Personal information
- Full name: Ádám Nagy
- Date of birth: 17 June 1995 (age 31)
- Place of birth: Budapest, Hungary
- Height: 1.78 m (5 ft 10 in)
- Position: Defensive midfielder

Team information
- Current team: Ferencváros
- Number: 6

Youth career
- 2003–2005: Goldball '94
- 2005–2007: Vasas
- 2008: Aramis SE
- 2009: Kelen SC
- 2009–2010: Tabáni Spartacus
- 2010–2011: Szent István SE
- 2012–2013: VSI Rio Maior
- 2013: Ferencváros

Senior career*
- Years: Team / Apps / (Gls)
- 2013–2014: Ferencváros II / 26 / (1)
- 2014–2016: Ferencváros / 26 / (0)
- 2015: → Budafok (loan) / 1 / (0)
- 2016–2019: Bologna / 51 / (1)
- 2019–2021: Bristol City / 54 / (3)
- 2021–2024: Pisa / 83 / (0)
- 2024: → Spezia (loan) / 16 / (0)
- 2024–2026: Spezia / 55 / (0)
- 2026–: Ferencváros / 0 / (0)

International career^{‡}
- 2015: Hungary U20 / 7 / (1)
- 2015: Hungary U21 / 1 / (0)
- 2015–: Hungary / 88 / (2)

= Ádám Nagy =

Hungarian footballer

Ádám Nagy (/hu/; born 17 June 1995) is a Hungarian professional footballer who plays as a midfielder for Nemzeti Bajnokság I club Ferencváros and the Hungary national team.

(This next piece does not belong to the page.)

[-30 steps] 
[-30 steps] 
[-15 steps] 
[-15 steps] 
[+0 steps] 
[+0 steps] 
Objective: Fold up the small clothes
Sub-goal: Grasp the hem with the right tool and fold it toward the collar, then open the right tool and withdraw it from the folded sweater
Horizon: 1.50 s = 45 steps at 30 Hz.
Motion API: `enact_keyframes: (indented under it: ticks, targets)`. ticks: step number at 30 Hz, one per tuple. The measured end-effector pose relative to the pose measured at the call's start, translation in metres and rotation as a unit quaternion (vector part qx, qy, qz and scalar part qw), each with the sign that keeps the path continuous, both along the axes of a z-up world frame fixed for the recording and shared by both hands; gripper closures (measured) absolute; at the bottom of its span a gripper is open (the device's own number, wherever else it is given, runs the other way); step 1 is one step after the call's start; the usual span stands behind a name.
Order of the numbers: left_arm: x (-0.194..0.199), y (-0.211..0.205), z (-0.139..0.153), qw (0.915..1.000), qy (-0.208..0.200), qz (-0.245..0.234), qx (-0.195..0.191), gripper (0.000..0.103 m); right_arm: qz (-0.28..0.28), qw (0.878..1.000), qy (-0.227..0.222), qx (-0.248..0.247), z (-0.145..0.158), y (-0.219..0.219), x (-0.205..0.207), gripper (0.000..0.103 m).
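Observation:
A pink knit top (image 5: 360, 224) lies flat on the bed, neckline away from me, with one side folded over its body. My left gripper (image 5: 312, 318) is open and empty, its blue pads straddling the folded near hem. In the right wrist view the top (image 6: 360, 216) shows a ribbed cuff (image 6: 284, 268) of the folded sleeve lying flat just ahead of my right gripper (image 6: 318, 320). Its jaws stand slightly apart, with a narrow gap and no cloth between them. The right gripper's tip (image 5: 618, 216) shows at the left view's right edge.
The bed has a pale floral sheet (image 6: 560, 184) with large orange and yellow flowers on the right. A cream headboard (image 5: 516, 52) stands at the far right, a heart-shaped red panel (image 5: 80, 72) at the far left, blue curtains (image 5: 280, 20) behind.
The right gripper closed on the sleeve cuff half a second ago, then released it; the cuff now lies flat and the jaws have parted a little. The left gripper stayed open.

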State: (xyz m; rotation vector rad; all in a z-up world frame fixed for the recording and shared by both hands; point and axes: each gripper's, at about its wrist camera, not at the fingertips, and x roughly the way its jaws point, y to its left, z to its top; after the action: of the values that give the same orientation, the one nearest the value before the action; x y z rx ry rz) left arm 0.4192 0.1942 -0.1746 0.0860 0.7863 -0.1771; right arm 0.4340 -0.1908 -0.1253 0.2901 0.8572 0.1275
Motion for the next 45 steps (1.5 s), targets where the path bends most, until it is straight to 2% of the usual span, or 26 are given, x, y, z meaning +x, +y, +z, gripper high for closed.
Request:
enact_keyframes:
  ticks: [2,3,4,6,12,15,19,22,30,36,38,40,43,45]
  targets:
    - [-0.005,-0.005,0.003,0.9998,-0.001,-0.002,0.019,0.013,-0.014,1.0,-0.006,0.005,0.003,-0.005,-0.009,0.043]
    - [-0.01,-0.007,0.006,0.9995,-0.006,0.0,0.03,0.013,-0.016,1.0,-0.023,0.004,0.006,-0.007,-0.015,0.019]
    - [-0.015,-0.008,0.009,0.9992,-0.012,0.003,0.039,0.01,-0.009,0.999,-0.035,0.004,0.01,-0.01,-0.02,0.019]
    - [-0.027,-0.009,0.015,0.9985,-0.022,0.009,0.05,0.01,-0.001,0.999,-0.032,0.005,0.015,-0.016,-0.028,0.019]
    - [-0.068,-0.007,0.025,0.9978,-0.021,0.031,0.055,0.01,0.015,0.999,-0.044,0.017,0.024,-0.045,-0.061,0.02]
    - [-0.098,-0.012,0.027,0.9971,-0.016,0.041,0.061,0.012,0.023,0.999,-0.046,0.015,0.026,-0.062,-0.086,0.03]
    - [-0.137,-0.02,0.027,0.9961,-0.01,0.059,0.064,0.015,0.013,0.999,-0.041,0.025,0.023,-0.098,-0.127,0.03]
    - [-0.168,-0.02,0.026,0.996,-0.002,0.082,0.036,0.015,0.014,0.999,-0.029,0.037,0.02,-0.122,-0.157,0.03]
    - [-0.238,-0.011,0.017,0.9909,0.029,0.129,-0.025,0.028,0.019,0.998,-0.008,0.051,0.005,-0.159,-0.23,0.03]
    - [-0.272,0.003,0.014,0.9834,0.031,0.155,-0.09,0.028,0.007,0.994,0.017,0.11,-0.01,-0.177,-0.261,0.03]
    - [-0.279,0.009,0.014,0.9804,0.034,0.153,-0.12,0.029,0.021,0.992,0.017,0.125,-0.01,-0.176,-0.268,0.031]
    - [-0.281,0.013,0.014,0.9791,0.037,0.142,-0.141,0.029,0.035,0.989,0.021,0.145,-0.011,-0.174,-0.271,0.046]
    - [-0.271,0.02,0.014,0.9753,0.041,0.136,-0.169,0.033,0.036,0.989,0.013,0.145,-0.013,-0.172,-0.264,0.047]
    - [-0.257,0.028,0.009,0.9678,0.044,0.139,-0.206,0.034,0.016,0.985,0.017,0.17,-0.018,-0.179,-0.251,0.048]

He began his career at Ferencváros, making his professional debut for the reserves in August 2013 and for the first team in May 2015. Nagy won eight caps and scored one goal for Hungary at youth level. He made his full international debut against Northern Ireland on 7 September 2015 coming on as a substitute, and has represented the nation at the 2016, 2020 and 2024 UEFA European Championships.

==Club career==
===Early years===
Nagy was born in Budapest, Hungary. After starting his career at Goldball '94 FC, he played for Tabáni Spartacus SKE and Szent István SE. In 2008, he had a brief spell at the futsal club Aramis Sport Egyesület.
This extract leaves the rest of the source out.